Futbol Federasyonu’nun süper kupa finalini Suudi Arabistan’da oynatma girişiminin Türk futbolunun imajına ne kadar katkı sağlayacağı tartışılır.
Sunulan gerekçeler de öyle hakeza. Efendim Neymar, Ronaldo ve pek çok dünya yıldızı futbol hayatlarına bu ülkede devam ediyormuş. Ederler, yüz milyonlarca euroyu Marslılar verse alayı gezegen değiştirirdi.
Suudi Arabistan; İtalya ve İspanya ile 5’şer yıllık anlaşma yapmış. Yaparlar; adamlar futbol kültürleri, birikimleri ve marka değerlerini pazarlıyor.

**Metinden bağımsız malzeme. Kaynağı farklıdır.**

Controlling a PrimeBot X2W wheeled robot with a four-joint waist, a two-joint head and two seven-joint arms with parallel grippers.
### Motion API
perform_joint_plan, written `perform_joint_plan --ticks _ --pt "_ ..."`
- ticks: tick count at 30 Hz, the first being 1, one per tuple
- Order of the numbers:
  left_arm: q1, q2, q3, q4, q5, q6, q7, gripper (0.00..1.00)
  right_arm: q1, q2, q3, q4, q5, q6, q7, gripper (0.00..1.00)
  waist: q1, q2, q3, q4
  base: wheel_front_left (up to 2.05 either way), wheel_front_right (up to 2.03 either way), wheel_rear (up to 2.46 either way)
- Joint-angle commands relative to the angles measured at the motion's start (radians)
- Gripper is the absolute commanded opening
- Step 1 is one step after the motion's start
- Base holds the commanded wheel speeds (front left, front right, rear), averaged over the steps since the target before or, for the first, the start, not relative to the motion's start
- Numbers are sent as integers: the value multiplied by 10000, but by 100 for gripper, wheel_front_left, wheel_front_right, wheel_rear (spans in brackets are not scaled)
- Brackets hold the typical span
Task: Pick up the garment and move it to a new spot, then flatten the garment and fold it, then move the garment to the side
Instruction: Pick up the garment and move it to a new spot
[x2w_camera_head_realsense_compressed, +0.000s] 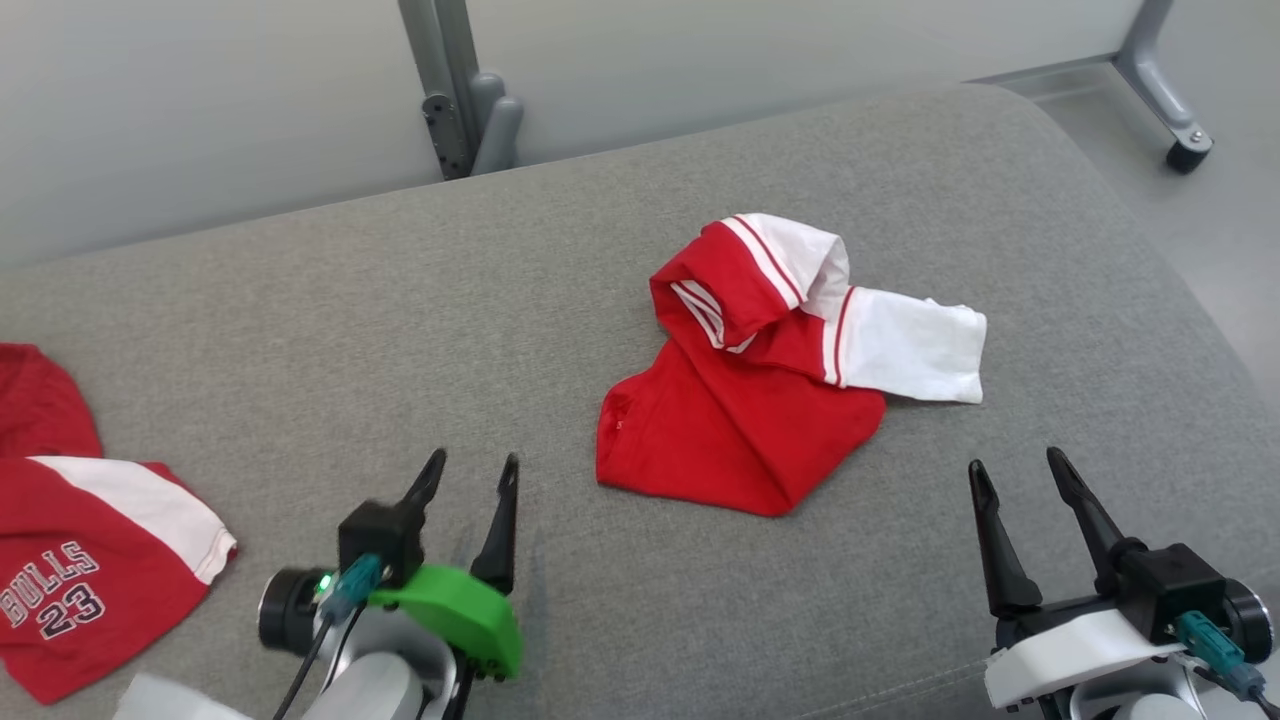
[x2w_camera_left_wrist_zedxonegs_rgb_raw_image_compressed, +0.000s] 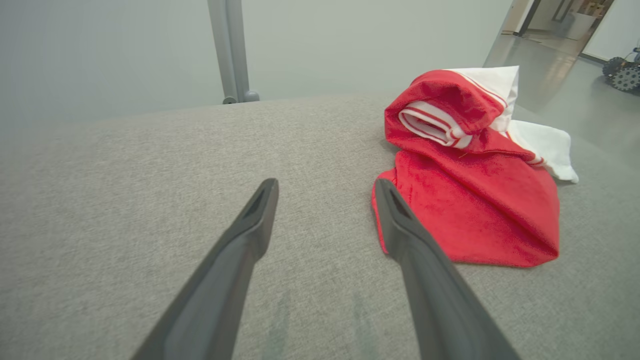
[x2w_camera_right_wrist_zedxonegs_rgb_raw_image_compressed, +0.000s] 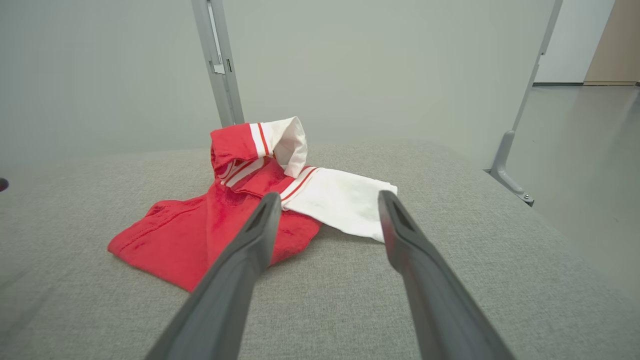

Halil Umut Meler gibi dünyaca ünlü üst düzey hakemler bu ülkede önemli maçları yönetiyormuş. Yönetirler; FIFA hakem komitesi başkanı Collina da o parayı duysa, koşa koşa düdük çalmaya gider.
Süper kupa finalini yurt dışında oynatma sevdası yeni değil. Geçmişte de federasyonlar aynı yöntemi denediler. Amaç gurbetteki insanlarımızın futbol özlemini gidermek, Avrupa’daki Türkleri bir araya getirmekti. Düşünce güzel ama sonuçları sıkıntılı olmuştu. Bu maçlarda bile olay çıkardı seyirciler. Sadece statta değil, sokaklarda meydan savaşı yaşandı. Kötü izler kaldı geriye.
Çalmadık kapı kalmamış
Ne dedi TFF başkanı Mehmet Büyükekşi? “Süper kupayı Almanya’da yapmak istedik. Almanya güvenlik gerekçesiyle iki Türk takımının ülkelerinde maç yapmasına izin vermedi. İngiltere’de yapalım dedik, aynı durum. Hiçbir Avrupa ülkesi izin vermiyor.
Anlaşılan Futbol Federasyonu Suudi Arabistan’dan önce çalmadık kapı bırakmamış, hepsinden olumsuz yanıt almış. Adamlar haklı, dertsiz başlarına dert mi alacaklar?
Peki, neden illaki başka bir ülke? 2032’de Avrupa futbol şampiyonasına ev sahipliği yapacak olan Türkiye’de tesis mi yoktu? Bursa, Konya, Eskişehir veya İstanbul Olimpiyat statlarımız pırıl pırıl değil mi?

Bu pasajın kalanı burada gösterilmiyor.